The Moral Imagination (Russell Kirk, Imaginative Conservative)

What is this "moral imagination"? The phrase is Edmund Burke's, and it occurs in his Reflections on the Revolution in France. Burke describes the destruction of civilizing manners by the revolutionaries: 

All the decent drapery of life is to be rudely torn off. All the superadded ideas, furnished from the wardrobe of a moral imagination, which the heart owns, and the understanding ratifies, as necessary to cover the defects of our naked shivering nature, and to raise it to dignity in our own estimation, are to be exploded as a ridiculous, absurd, and antiquated fashion. 

On this scheme of things, a king is but a man; a queen is but a woman; a woman is but an animal; and an animal not of the highest order. All homage paid to the sex in general as such, and without distinct views, is to be regarded as romance and folly. . . . On the scheme of this barbarous philosophy, which is the offspring of cold hearts and muddy understandings, and which is as void of solid wisdom as it is destitute of all taste and elegance, laws are to be supported only by their own terrors, and by the concern which each individual may find in them from his own private speculations, or can spate to them from his own private interests. In the groves of their academy, at the end of every vista, you see nothing but the gallows . . . 
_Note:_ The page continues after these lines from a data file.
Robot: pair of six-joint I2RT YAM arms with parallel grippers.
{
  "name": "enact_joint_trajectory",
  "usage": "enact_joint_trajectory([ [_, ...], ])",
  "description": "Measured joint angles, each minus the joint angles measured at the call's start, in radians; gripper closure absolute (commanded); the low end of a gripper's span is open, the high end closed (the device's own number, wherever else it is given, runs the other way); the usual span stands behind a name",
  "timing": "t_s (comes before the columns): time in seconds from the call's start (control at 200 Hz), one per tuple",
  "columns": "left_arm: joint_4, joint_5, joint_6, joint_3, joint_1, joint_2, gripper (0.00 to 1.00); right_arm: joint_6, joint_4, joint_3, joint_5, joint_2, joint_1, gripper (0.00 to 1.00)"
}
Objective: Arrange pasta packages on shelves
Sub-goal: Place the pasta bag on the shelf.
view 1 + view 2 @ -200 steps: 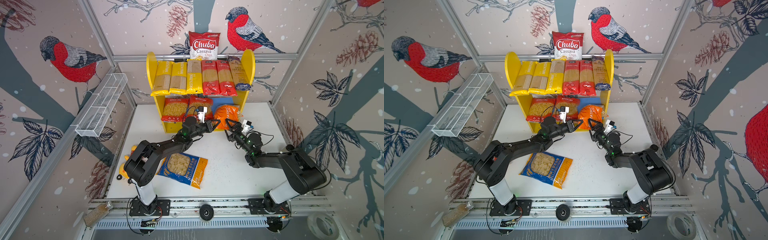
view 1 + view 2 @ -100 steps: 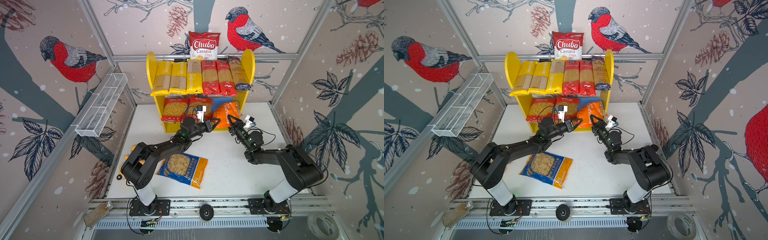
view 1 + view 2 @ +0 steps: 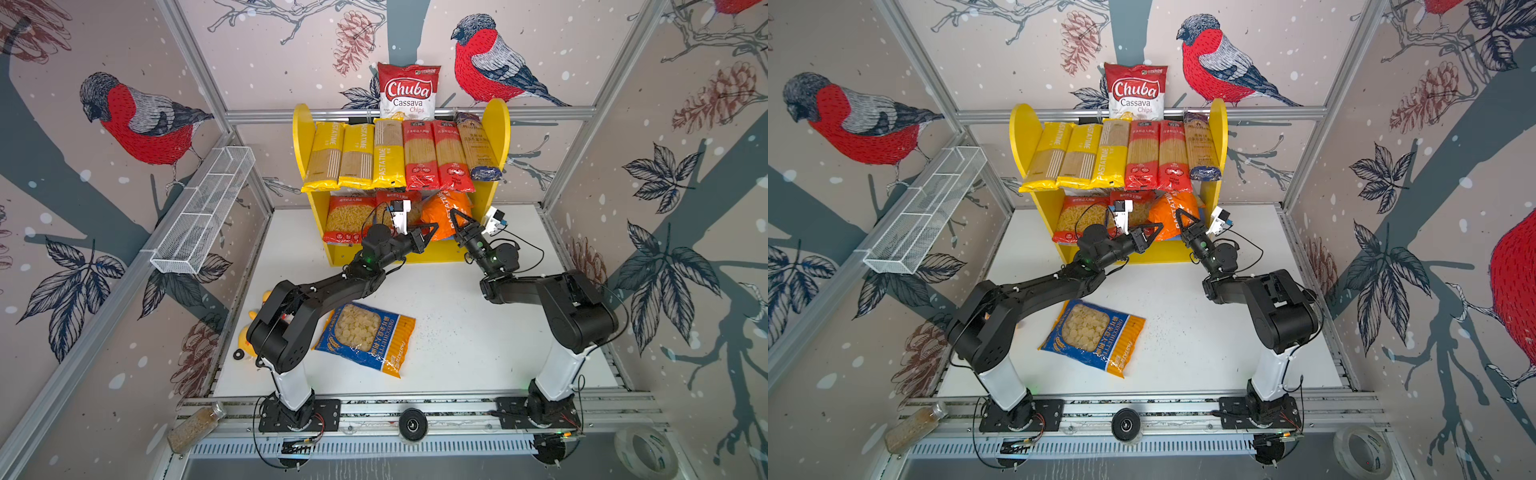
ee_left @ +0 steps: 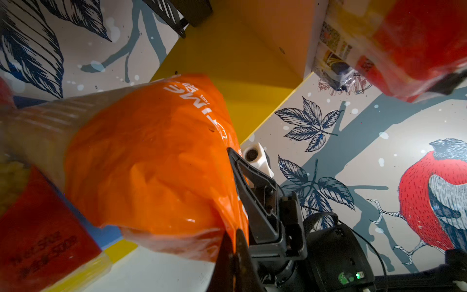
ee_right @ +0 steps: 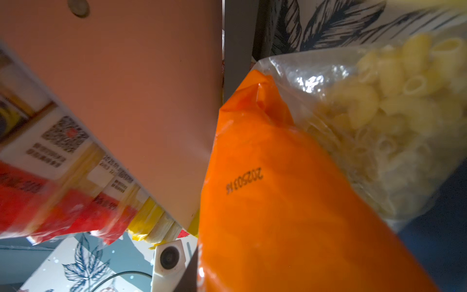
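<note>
Enclosure: bird-and-pinecone wallpaper on every wall around my white worktop (image 3: 478, 332), seen in both top views.
Orange bag: I see the orange pasta bag (image 3: 446, 214) at the right end of the blue lower board (image 4: 111, 233), tilted and bulging past the front edge; clear film on its far side shows elbow pasta in the right wrist view.
Left gripper: my left gripper (image 3: 432, 227) has its fingers pressed together on the lower seam of the orange bag, plastic pinched between the tips in the left wrist view.
Right gripper: my right gripper (image 3: 456, 216) lies against the bag's right side; I cannot tell from the frames whether it is clamped on the plastic.
Lower board neighbours: two red short-pasta bags (image 3: 347, 218) stand left of the orange one, the nearer partly hidden by my left wrist.
Upper board: three yellow packs (image 3: 357, 156), two red spaghetti packs (image 3: 436, 156) and one dark-blue-ended pack (image 3: 478, 151) lean in a row, overhanging the pink upper board (image 5: 131, 81).
Shelves: the yellow rack (image 3: 496, 124) stands at the worktop's far edge, centred.
Blue bag: a blue short-pasta bag (image 3: 365, 336) lies flat near the worktop's front edge, beside my left arm's base.
Chips: a Chuba bag (image 3: 409, 91) stands behind the rack.
Basket: a wire basket (image 3: 203, 212) hangs on the left wall.
</note>
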Motion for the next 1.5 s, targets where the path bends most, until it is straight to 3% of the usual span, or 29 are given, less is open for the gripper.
enact_joint_trajectory([
  [0.17,0.023,0.002,0.012,0.029,0.006,0.06,1.0,-0.011,0.027,0.05,-0.013,0.063,-0.022,0.9],
  [0.48,0.046,0.039,0.008,-0.003,0.006,0.072,1.0,-0.007,0.006,0.002,-0.003,0.035,-0.022,0.91],
  [0.801,0.055,0.0,0.051,0.026,0.01,0.076,1.0,-0.067,-0.02,0.126,0.019,0.047,-0.001,0.89],
  [0.941,0.071,0.001,0.082,0.048,0.01,0.106,1.0,-0.078,-0.023,0.139,0.02,0.042,-0.01,0.81],
  [1.181,0.004,0.042,0.075,0.034,0.004,0.2,1.0,0.086,0.002,-0.031,0.118,0.082,-0.03,0.49],
  [1.501,-0.007,0.05,0.024,-0.053,-0.011,0.156,1.0,0.173,0.006,-0.261,0.213,-0.097,-0.028,0.35],
])
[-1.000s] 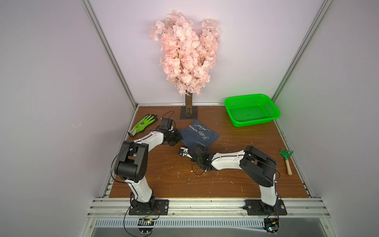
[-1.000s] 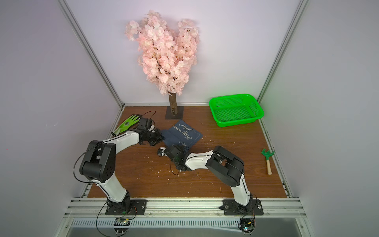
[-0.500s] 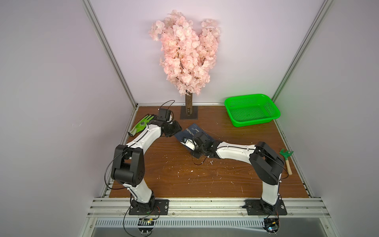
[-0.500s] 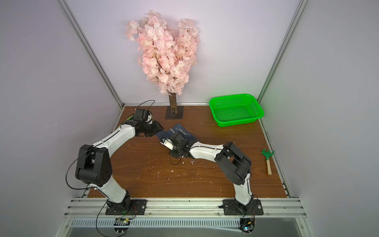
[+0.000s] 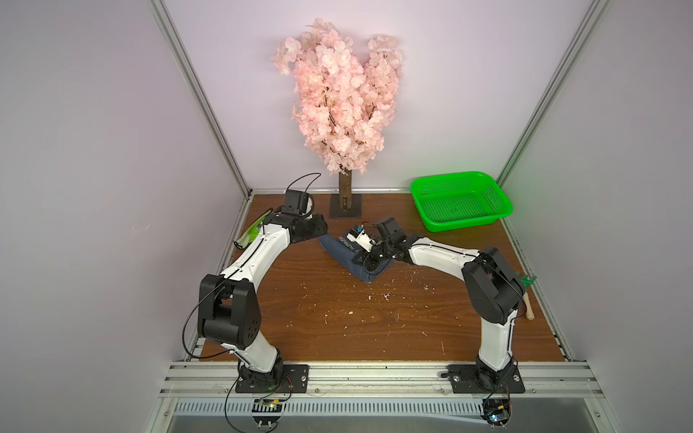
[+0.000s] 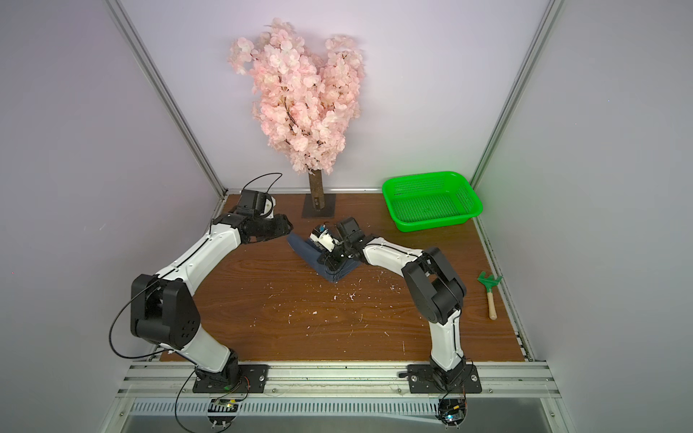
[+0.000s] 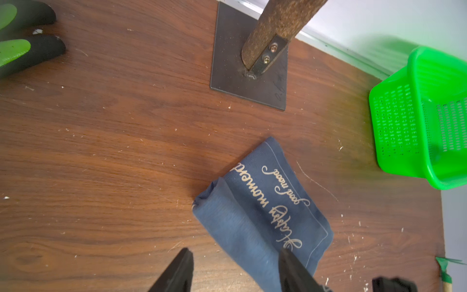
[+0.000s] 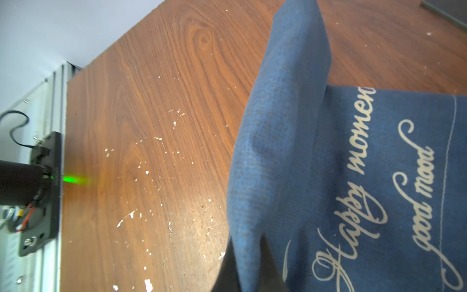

Nothing is more certain than that our manners, our civilization, and all the good things which are connected with manners, and with civilization, have, in this European world of ours, depended for ages upon two principles; I mean the spirit of a gentleman, and the spirit of religion. 

By this "moral imagination," Burke signifies that power of ethical perception which strides beyond the barriers of private experience and momentary events "especially," as the dictionary has it, "the higher form of this power exercised in poetry and art." The moral imagination aspires to the apprehending of right order in the soul and right order in the commonwealth. This moral imagination was the gift and the obsession of Plato and Vergil and Dante. Drawn from centuries of human consciousness, these concepts of the moral imagination--so powerfully if briefly put by Burke--are expressed afresh from age to age. So it is that the men of humane letters in our century whose work seems most likely to endure have not been neoterists, but rather bearers of an old standard, tossed by our modern winds of doctrine: the names of Eliot, Frost, Faulkner, Waugh, and Yeats may suffice to suggest the variety of this moral imagination in the twentieth century.

It is the moral imagination which informs us concerning the dignity of human nature, which instructs us that we are more than naked apes.